■ Problem description ■
Would you return the records below character for character, without any images?

■ Exercise inputs ■
┄┄┄┄┄┄
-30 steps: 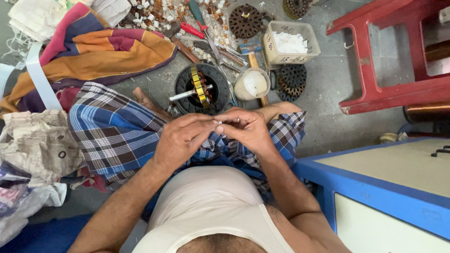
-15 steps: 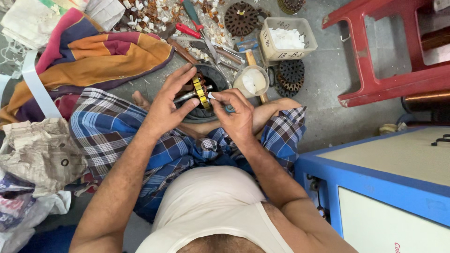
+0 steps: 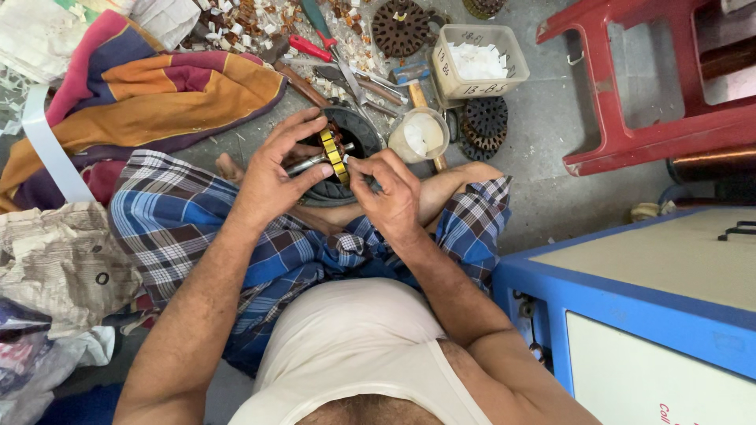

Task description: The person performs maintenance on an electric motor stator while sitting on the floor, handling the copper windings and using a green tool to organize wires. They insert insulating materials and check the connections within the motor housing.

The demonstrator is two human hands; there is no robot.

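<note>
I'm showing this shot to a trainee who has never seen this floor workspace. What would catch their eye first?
Probably the two hands at centre: the left hand and right hand close on a small motor rotor with a yellow-banded core and steel shaft, held over a round black housing. Next, the red plastic stool at upper right and the striped orange and maroon cloth at upper left.

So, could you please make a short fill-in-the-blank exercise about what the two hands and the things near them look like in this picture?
1. The left hand and the right hand both touch a motor part with a ____ coloured ring.
2. The white plastic box holds small ____ pieces.
3. The stool on the floor is ____.
4. The person's wrap has a blue ____ pattern.

Missing words: yellow; white; red; checked
</note>
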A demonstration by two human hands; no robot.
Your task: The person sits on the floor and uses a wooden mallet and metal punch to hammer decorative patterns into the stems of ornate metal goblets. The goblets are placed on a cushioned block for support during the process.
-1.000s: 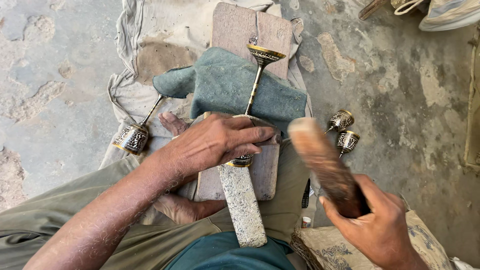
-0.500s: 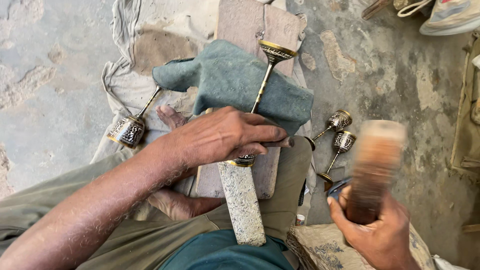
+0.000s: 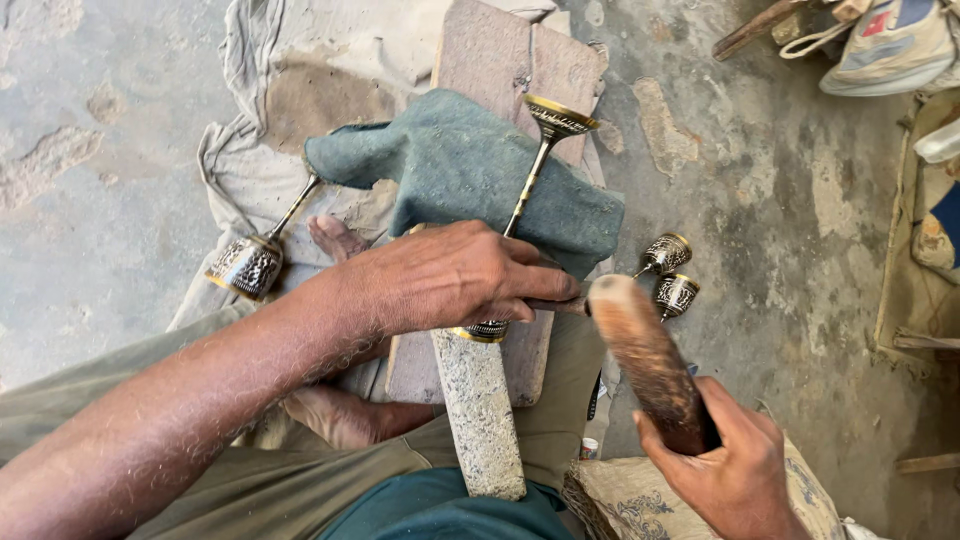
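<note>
Centrally, the person's left hand [image 3: 450,280] lies palm down over the cup of an engraved metal goblet [image 3: 527,190], fingers closed over it and pressing it against a speckled stone bar [image 3: 478,410] that runs back toward the person's lap. Only the cup's gold rim shows beneath the hand; the thin stem rises past the fingers, away from the body, and ends in the round gold-edged foot, which rests on a folded teal cloth [image 3: 450,165]. Cloth and goblet sit on a wooden board [image 3: 500,60] laid over a pale, stained rag [image 3: 300,100] on the concrete floor [image 3: 90,130].

The right hand [image 3: 735,475] is wrapped tight around the lower end of a wooden mallet [image 3: 645,355], whose rounded head sits just beside the left fingertips, by the cup. Another goblet [image 3: 250,262] lies on its side on the rag, left of the wrist. Two small engraved cups [image 3: 672,272] lie on the floor just beyond the mallet's head.
</note>
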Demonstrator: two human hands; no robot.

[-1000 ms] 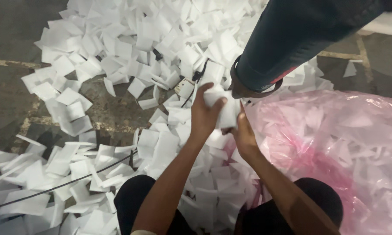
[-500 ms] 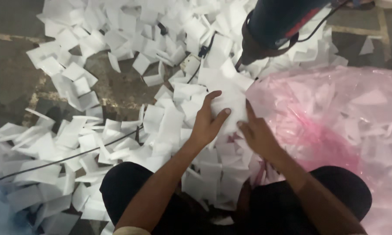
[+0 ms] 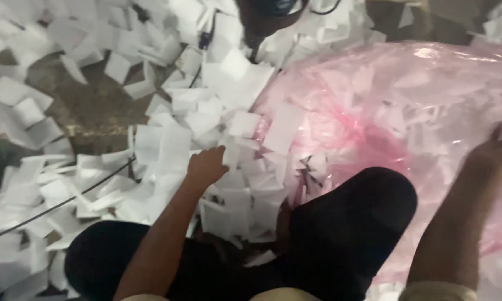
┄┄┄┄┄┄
■ Exercise solution ■
-30 steps: 
-15 steps: 
+0 steps: 

Task description: The person performs maintenance on an electric motor stator while sitting on the floor, handling the copper windings and using a green tool to organize wires. They insert insulating materials and check the connections within the motor housing.

The demonstrator is two human hands; there is no robot.

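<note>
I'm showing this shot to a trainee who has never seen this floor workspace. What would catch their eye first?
Probably the two hands at centre: the left hand and right hand close on a small motor rotor with a yellow-banded core and steel shaft, held over a round black housing. Next, the red plastic stool at upper right and the striped orange and maroon cloth at upper left.

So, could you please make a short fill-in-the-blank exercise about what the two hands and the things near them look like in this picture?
1. The left hand and the right hand both touch a motor part with a ____ coloured ring.
2. The white plastic box holds small ____ pieces.
3. The stool on the floor is ____.
4. The person's wrap has a blue ____ pattern.

Missing words: yellow; white; red; checked
</note>
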A demonstration by two human hands; no robot.
Your task: The person sits on the floor and uses a wooden mallet and metal punch to hammer decorative patterns into the stems of ornate metal goblets. The goblets are placed on a cushioned block for support during the process.
-1.000s: 
-0.500s: 
+0.000s: 
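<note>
Centrally, the person's left hand [image 3: 450,280] lies palm down over the cup of an engraved metal goblet [image 3: 527,190], fingers closed over it and pressing it against a speckled stone bar [image 3: 478,410] that runs back toward the person's lap. Only the cup's gold rim shows beneath the hand; the thin stem rises past the fingers, away from the body, and ends in the round gold-edged foot, which rests on a folded teal cloth [image 3: 450,165]. Cloth and goblet sit on a wooden board [image 3: 500,60] laid over a pale, stained rag [image 3: 300,100] on the concrete floor [image 3: 90,130].

The right hand [image 3: 735,475] is wrapped tight around the lower end of a wooden mallet [image 3: 645,355], whose rounded head sits just beside the left fingertips, by the cup. Another goblet [image 3: 250,262] lies on its side on the rag, left of the wrist. Two small engraved cups [image 3: 672,272] lie on the floor just beyond the mallet's head.
</note>
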Demonstrator: two human hands; no robot.

[-1000 ms] 
[-500 ms] 
[+0 ms] 

This completes the requested output.